**Activity**. The entries that follow include a run beginning at the line with "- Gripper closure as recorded" and ending at the line with "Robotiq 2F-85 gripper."; restate that run word for word and leave the rest out.

**Entries shown**.

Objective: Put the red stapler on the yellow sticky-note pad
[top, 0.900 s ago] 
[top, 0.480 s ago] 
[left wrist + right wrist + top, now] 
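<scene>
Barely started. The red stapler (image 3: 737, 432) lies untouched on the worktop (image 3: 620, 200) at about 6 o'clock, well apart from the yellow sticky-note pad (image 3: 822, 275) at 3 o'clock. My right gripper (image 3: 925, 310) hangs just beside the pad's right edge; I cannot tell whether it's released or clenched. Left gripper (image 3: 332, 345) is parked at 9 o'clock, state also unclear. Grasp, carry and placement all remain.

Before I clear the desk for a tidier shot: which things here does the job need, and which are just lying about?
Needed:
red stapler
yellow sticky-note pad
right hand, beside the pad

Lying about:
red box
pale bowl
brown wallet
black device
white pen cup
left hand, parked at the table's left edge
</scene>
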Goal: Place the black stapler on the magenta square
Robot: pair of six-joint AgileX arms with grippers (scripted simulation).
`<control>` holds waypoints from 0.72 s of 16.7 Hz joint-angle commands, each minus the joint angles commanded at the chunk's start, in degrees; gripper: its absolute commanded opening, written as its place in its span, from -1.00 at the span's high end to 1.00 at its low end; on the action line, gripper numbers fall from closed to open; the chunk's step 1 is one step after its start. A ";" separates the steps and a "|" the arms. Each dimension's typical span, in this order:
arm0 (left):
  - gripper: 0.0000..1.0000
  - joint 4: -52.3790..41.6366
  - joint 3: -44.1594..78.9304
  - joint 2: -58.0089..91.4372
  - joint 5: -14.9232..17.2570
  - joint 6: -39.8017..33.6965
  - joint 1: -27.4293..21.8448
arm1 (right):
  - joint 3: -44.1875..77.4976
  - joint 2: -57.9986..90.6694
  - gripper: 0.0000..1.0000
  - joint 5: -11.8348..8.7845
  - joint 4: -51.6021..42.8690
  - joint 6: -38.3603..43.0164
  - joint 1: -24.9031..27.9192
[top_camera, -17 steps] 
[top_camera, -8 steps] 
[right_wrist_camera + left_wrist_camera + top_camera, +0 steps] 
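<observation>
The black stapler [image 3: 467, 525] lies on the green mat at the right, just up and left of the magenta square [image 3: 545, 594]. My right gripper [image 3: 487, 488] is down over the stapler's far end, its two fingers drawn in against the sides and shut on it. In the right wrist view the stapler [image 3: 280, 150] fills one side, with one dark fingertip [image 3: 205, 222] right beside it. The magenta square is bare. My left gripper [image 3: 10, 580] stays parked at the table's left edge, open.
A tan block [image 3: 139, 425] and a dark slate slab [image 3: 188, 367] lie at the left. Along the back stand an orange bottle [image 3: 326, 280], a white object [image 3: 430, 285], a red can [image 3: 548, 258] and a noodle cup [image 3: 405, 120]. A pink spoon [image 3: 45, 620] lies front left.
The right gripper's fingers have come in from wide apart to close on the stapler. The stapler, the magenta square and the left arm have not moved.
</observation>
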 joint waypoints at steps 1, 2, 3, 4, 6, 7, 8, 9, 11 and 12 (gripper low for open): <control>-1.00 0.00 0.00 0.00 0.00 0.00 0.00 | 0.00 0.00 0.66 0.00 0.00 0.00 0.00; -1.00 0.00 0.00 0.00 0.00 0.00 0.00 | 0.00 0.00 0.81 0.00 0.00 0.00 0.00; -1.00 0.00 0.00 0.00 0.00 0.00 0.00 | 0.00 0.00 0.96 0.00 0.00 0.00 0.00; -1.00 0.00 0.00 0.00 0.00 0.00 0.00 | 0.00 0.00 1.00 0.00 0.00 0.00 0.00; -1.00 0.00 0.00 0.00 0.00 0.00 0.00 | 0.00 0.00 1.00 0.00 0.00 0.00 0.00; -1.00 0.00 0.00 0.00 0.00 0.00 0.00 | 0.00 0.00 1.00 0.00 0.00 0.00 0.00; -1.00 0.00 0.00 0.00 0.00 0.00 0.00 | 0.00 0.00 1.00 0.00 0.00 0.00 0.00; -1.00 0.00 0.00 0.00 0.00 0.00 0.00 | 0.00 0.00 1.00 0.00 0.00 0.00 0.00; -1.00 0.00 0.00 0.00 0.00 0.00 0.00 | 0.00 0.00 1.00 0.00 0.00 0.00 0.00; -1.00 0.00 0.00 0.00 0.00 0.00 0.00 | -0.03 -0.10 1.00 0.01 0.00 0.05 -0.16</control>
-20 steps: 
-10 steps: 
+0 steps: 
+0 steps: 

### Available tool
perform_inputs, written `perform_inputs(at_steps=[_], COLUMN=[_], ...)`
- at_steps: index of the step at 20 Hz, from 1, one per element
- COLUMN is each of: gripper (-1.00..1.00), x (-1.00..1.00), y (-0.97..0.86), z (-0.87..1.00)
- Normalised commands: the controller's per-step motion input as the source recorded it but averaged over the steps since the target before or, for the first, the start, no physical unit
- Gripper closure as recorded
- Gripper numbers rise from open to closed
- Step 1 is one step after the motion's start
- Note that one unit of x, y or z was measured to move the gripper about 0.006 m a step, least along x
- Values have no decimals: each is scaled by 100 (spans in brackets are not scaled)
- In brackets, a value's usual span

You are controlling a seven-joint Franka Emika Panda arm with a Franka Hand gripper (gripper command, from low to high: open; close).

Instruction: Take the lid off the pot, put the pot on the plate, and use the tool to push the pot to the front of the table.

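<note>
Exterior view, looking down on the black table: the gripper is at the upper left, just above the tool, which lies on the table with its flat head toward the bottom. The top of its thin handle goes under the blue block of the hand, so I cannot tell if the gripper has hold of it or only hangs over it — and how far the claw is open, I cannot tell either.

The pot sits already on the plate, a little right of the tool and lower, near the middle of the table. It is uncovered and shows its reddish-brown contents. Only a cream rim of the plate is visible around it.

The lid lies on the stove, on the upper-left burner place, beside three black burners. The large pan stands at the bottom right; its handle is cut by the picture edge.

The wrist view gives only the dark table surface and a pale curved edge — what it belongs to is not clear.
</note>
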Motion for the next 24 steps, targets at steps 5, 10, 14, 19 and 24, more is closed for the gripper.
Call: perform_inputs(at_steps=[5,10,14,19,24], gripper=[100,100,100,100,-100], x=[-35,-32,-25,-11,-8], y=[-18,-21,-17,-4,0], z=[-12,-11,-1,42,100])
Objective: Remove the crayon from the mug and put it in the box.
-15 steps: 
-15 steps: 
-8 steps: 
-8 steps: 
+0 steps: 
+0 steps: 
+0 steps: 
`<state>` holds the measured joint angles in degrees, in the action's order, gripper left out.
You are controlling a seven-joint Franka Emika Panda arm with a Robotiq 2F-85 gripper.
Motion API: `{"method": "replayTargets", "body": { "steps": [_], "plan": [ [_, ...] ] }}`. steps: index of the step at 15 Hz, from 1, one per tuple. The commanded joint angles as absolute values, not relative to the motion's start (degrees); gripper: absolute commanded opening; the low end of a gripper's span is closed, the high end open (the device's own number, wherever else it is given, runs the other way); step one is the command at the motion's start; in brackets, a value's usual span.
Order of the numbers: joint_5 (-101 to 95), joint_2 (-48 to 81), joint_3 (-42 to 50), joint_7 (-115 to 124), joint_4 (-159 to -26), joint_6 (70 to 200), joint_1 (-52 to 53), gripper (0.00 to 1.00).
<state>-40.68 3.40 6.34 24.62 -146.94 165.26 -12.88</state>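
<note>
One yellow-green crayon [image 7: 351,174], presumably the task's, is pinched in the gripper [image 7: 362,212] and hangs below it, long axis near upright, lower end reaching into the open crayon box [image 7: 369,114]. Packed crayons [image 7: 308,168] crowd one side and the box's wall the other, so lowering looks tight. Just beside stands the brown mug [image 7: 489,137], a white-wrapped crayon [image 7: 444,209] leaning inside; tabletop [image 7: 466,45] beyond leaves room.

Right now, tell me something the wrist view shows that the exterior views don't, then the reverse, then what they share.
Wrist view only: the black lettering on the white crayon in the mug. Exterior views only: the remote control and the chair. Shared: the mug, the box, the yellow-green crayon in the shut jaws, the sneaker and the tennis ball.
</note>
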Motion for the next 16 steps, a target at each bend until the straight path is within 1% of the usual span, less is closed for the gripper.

**Your response**.
- Gripper closure as recorded
- Gripper numbers rise from open to closed
- Step 1 is one step after the motion's start
- Note that one unit of x, y or z was measured to move the gripper about 0.006 m a step, least along x
- Values have no decimals: each is scaled by 100 (spans in brackets are not scaled)
- In brackets, a value's usual span

You are controlling a seven-joint Franka Emika Panda arm with a Franka Hand gripper (gripper command, from low to high: open; close).

Instruction: Take the lid off the pot, put the pot on the plate, and use the tool to push the pot to the front of the table.

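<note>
Exterior view, looking down on the black table: the gripper is at the upper left, just above the tool, which lies on the table with its flat head toward the bottom. The top of its thin handle goes under the blue block of the hand, so I cannot tell if the gripper has hold of it or only hangs over it — and how far the claw is open, I cannot tell either.

The pot sits already on the plate, a little right of the tool and lower, near the middle of the table. It is uncovered and shows its reddish-brown contents. Only a cream rim of the plate is visible around it.

The lid lies on the stove, on the upper-left burner place, beside three black burners. The large pan stands at the bottom right; its handle is cut by the picture edge.

The wrist view gives only the dark table surface and a pale curved edge — what it belongs to is not clear.
</note>
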Motion for the next 24 steps, targets at steps 5, 10, 14, 19 and 24, more is closed for the gripper.
Call: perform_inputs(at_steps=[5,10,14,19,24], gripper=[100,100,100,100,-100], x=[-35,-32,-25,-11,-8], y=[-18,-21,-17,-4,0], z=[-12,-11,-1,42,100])
Objective: Remove the crayon from the mug and put it in the box.
-15 steps: 
-15 steps: 
-8 steps: 
-8 steps: 
+0 steps: 
+0 steps: 
+0 steps: 
`<state>` holds the measured joint angles in degrees, in the action's order, gripper left out.
You are controlling a seven-joint Franka Emika Panda arm with a Robotiq 2F-85 gripper.

Nothing else is required to complete the exercise.